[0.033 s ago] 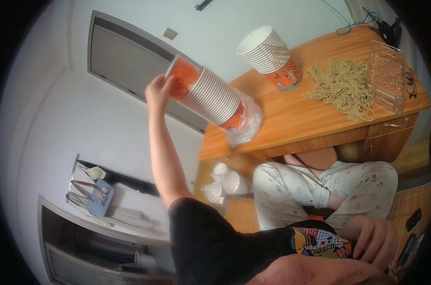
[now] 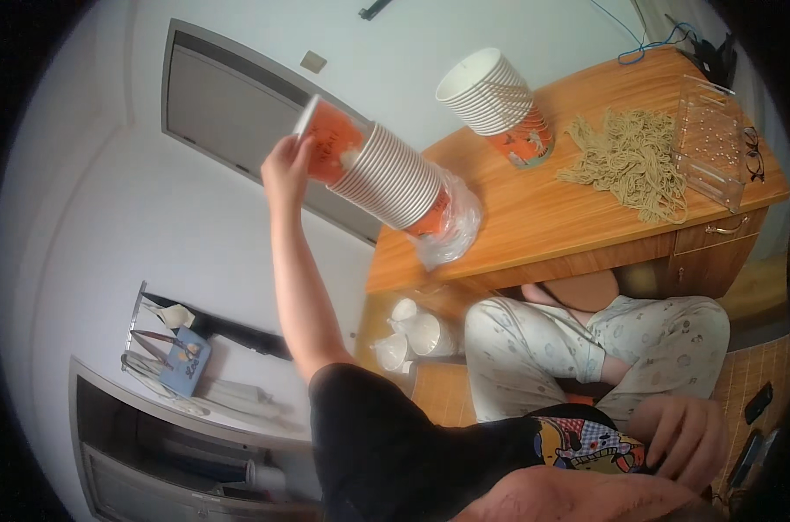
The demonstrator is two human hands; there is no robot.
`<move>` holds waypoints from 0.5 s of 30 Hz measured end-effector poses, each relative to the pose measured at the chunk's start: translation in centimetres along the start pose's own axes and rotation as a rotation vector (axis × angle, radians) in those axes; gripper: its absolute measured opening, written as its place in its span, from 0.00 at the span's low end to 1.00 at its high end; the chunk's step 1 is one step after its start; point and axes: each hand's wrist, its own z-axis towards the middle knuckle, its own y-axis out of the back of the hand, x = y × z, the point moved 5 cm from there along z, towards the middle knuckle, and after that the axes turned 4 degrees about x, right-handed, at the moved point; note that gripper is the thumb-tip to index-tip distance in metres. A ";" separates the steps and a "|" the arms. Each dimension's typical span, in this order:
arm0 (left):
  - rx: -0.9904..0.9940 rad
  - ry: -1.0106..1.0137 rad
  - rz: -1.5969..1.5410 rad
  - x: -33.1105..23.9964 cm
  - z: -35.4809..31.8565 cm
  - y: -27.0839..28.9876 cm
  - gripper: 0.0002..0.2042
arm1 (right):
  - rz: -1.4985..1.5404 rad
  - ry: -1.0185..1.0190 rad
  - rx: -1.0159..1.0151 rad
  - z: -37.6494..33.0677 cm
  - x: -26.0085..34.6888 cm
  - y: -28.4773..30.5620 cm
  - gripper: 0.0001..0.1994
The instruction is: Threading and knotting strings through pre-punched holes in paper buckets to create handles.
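My left hand (image 2: 285, 174) is raised and closed on the rim of an orange paper cup (image 2: 336, 139). The lower part of that cup still sits in the top of a tall nested stack of paper cups (image 2: 390, 178). A clear plastic bag (image 2: 456, 230) wraps the bottom of this stack, which stands at the left end of the desk. My right hand (image 2: 684, 439) rests near my lap, fingers loosely bent and apart, with nothing visible in it.
On the wooden desk (image 2: 517, 209), a second cup stack (image 2: 490, 100) stands farther back. To its right lie a heap of beige yarn (image 2: 625, 165), a clear box with small beads (image 2: 708, 143) and eyeglasses (image 2: 753, 155). White containers (image 2: 425, 333) stand below the desk.
My left hand has moved slightly up and left, drawing the orange cup a little farther out of the stack. The right hand has stayed put.
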 end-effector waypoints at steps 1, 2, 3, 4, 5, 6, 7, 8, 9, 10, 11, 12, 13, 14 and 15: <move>-0.065 -0.069 0.071 -1.0 -0.3 0.9 0.13 | -0.015 -0.049 0.024 -0.1 -0.1 0.4 0.05; -0.089 -0.119 0.011 -1.8 -0.7 1.5 0.12 | 0.056 -0.290 0.271 0.6 -0.8 0.9 0.14; -0.110 -0.167 -0.042 -2.8 -1.3 1.9 0.11 | -0.007 -0.322 0.258 0.4 -1.0 1.4 0.15; -0.135 -0.191 -0.052 -3.7 -2.0 2.5 0.10 | -0.069 -0.355 0.244 0.0 -1.5 1.9 0.16; -0.136 -0.191 -0.050 -4.8 -2.8 2.8 0.10 | -0.030 -0.361 0.225 -0.9 -2.3 2.6 0.13; -0.142 -0.198 -0.076 -5.6 -3.9 3.5 0.10 | -0.173 -0.405 0.152 -1.7 -3.1 3.1 0.11; -0.147 -0.205 -0.102 -6.3 -5.2 3.9 0.09 | -0.318 -0.449 0.078 -2.4 -3.8 3.5 0.09; -0.108 -0.250 -0.333 -9.0 -4.3 1.4 0.09 | -0.470 -0.532 0.017 -0.8 -2.4 3.2 0.07; -0.040 -0.235 -0.447 -9.0 -5.8 1.3 0.09 | -0.618 -0.595 0.029 -1.0 -3.7 3.5 0.08; 0.029 -0.219 -0.564 -9.0 -7.6 1.3 0.09 | -0.771 -0.659 0.042 -1.2 -4.8 3.8 0.09; 0.156 -0.208 -0.650 -9.6 -9.3 1.3 0.06 | -0.866 -0.731 0.014 -1.6 -5.6 3.7 0.12; 0.165 -0.185 -0.742 -8.9 -10.2 -0.7 0.05 | -0.993 -0.811 -0.029 -2.6 -6.1 4.5 0.15; 0.235 -0.222 -0.834 -8.7 -11.1 -2.7 0.04 | -1.076 -0.836 -0.073 -3.0 -6.5 5.2 0.19; 0.331 -0.257 -0.887 -10.4 -12.6 -3.9 0.05 | -1.150 -0.854 -0.115 -3.0 -6.6 5.8 0.24; 0.404 -0.255 -0.946 -10.3 -13.7 -4.6 0.06 | -1.113 -0.923 -0.117 -3.6 -6.9 6.3 0.33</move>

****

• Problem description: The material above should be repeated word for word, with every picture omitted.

• Completed exercise:
[0.033 s ago] 
[now] 
The demonstrator is two human hands; there is no robot.
`<move>` holds waypoints from 0.5 s of 30 Hz measured end-effector poses, each relative to the pose measured at the chunk's start: translation in centimetres along the start pose's own axes and rotation as a rotation vector (axis × angle, radians) in those axes; gripper: its absolute measured opening, written as its place in its span, from 0.00 at the span's low end to 1.00 at its high end; the chunk's step 1 is one step after its start; point and axes: each hand's wrist, its own z-axis towards the middle knuckle, its own y-axis out of the back of the hand, x = y × z, the point moved 5 cm from there along z, towards the middle knuckle, and after that the axes turned 4 degrees about x, right-handed, at the moved point; note that gripper is the thumb-tip to index-tip distance in metres. A ";" separates the steps and a "|" the arms. Each dimension's typical span, in this order:
arm0 (left):
  - rx: -0.9904..0.9940 rad
  - ry: -1.0106..1.0137 rad
  - rz: -1.5969..1.5410 rad
  - x: -33.1105..23.9964 cm
  - z: -35.4809..31.8565 cm
  - y: -27.0839..28.9876 cm
  - gripper: 0.0002..0.2042
arm1 (right):
  - rz: -1.4985..1.5404 rad
  - ry: -1.0185..1.0190 rad
  - rx: -1.0159..1.0151 rad
  - z: -37.6494..33.0677 cm
  - x: -26.0085..34.6888 cm
  - y: -28.4773..30.5620 cm
  - gripper: 0.0001..0.1994
The instruction is: Threading and knotting strings through pre-punched holes in paper buckets to create handles.
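My left hand (image 2: 285, 174) is raised and closed on the rim of an orange paper cup (image 2: 336, 139). The lower part of that cup still sits in the top of a tall nested stack of paper cups (image 2: 390, 178). A clear plastic bag (image 2: 456, 230) wraps the bottom of this stack, which stands at the left end of the desk. My right hand (image 2: 684, 439) rests near my lap, fingers loosely bent and apart, with nothing visible in it.
On the wooden desk (image 2: 517, 209), a second cup stack (image 2: 490, 100) stands farther back. To its right lie a heap of beige yarn (image 2: 625, 165), a clear box with small beads (image 2: 708, 143) and eyeglasses (image 2: 753, 155). White containers (image 2: 425, 333) stand below the desk.
My left hand has moved slightly up and left, drawing the orange cup a little farther out of the stack. The right hand has stayed put.
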 end-effector waypoints at steps 1, 2, 3, 4, 5, 6, 7, 8, 9, 10, 11, 12, 13, 14 and 15: <move>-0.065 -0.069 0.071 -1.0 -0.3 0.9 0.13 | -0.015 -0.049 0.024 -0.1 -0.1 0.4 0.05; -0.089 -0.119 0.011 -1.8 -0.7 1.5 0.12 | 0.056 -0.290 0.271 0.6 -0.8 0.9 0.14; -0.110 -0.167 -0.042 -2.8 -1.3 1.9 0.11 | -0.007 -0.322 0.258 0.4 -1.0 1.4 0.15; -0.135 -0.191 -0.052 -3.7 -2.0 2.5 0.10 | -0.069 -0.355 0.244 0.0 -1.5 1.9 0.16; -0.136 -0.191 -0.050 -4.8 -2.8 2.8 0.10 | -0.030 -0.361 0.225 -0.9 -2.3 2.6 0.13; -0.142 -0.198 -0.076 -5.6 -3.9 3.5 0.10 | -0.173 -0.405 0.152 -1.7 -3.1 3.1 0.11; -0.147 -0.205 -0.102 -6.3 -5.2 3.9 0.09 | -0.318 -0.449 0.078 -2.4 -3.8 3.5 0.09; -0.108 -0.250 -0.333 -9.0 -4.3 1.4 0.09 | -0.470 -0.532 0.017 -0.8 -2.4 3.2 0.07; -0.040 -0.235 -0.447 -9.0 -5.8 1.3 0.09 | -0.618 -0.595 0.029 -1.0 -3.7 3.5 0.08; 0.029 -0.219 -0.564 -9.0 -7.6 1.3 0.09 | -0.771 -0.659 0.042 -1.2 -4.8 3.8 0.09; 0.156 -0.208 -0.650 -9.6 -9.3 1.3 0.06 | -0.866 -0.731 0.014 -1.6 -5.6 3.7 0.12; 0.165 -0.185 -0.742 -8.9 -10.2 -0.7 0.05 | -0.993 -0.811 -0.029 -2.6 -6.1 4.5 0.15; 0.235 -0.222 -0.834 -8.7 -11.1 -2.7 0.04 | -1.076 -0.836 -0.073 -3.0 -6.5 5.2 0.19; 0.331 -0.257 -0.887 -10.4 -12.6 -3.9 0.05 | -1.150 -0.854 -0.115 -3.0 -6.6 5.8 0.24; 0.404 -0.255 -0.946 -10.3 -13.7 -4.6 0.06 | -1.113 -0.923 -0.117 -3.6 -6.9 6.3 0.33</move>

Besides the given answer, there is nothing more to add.